Le candidat de l’armée qu’il incarne aujourd’hui était déjà inscrit sur ses tablettes depuis qu’il a décidé de préparer la succession de Bouteflika de sorte à sacrifier une partie du clan pour sauver les meubles. La guerre secrète qui s’était déclarée entre Bouteflika et Gaïd-Salah par frère et Premier ministre interposés était, à vrai dire, le prélude à la confrontation ouverte qui fait rage actuellement. Le Président a été déboulonné, Saïd Bouteflika emprisonné, Toufik et Tartag neutralisés. Il ne restait à Gaïd-Salah et à ses mentors qu’à passer à l’étape suivante qui consiste à aller vers des élections truquées «dans les plus brefs délais» pour remettre les clés d’El-Mouradia à celui qui a juré par tous les dieux que «le programme de Bouteflika se poursuivra».
Seulement, tout ne s’est pas passé comme prévu. Dans les calculs effectués par les stratèges sur lesquels s’appuie le dictateur, un chiffre important a échappé à leur vigilance : le peuple. Le peuple qui n’en pouvait plus d’être le dindon de la farce, retranché majoritairement dans une espèce de fatalisme pendant que des révoltes sporadiques et éparses dérangeaient de temps à autre la sérénité d’un régime sans foi, ni loi.

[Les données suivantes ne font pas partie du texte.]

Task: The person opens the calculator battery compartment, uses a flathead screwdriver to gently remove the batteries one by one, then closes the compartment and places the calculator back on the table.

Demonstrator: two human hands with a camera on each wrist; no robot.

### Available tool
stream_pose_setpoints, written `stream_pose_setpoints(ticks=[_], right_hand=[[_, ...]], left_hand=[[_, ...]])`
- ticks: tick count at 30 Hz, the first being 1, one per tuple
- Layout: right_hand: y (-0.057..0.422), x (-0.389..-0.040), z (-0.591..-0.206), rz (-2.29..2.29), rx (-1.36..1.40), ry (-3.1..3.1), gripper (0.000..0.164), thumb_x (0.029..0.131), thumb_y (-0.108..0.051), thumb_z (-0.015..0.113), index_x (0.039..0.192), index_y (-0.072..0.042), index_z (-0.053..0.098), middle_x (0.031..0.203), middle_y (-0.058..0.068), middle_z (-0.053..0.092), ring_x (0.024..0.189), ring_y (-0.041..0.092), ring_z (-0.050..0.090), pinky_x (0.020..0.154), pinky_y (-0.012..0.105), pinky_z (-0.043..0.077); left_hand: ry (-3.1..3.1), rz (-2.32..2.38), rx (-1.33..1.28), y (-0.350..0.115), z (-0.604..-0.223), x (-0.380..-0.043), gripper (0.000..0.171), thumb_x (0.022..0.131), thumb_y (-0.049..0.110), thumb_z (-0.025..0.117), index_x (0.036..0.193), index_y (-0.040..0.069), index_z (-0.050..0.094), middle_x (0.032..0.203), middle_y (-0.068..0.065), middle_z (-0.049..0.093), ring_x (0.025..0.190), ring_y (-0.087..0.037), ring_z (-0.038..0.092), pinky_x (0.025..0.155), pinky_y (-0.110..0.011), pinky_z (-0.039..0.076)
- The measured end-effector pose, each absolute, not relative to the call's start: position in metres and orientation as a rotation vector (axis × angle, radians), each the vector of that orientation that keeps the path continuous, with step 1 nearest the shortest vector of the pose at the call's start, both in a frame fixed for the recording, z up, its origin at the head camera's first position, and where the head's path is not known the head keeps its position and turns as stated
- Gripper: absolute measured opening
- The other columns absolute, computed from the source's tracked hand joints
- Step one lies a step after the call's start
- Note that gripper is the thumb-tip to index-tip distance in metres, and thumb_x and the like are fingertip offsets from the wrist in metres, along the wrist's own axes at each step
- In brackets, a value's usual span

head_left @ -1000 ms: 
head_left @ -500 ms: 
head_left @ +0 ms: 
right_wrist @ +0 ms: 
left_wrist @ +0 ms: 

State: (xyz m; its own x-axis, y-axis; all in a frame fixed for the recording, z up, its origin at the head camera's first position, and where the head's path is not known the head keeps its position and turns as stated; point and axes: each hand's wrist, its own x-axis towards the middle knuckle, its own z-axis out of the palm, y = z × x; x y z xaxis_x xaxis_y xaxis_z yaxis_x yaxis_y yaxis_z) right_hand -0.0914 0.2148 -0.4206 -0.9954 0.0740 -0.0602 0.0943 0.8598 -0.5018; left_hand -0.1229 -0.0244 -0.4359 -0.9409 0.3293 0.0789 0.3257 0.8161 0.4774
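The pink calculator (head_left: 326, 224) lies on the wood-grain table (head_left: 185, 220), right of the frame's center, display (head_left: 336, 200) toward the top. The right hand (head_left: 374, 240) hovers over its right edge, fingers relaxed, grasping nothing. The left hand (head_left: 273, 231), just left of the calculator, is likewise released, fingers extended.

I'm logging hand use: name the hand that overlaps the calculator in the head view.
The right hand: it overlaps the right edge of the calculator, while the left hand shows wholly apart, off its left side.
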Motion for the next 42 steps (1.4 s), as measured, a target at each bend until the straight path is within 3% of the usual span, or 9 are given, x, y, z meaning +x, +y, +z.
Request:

La rue a grondé, et le plan que Gaïd-Salah exécute s’en est trouvé quelque peu chamboulé, mais pas au point d’être passé à la déchiqueteuse. Le pouvoir est au milieu du gué, piégé par une montée des eaux qui l’engloutira tôt ou tard, accroché qu’il est à un tronc emporté par le courant qui le conduit droit vers une cascade abrupte, d’où sa chute n’en sera que plus dure.
A. S.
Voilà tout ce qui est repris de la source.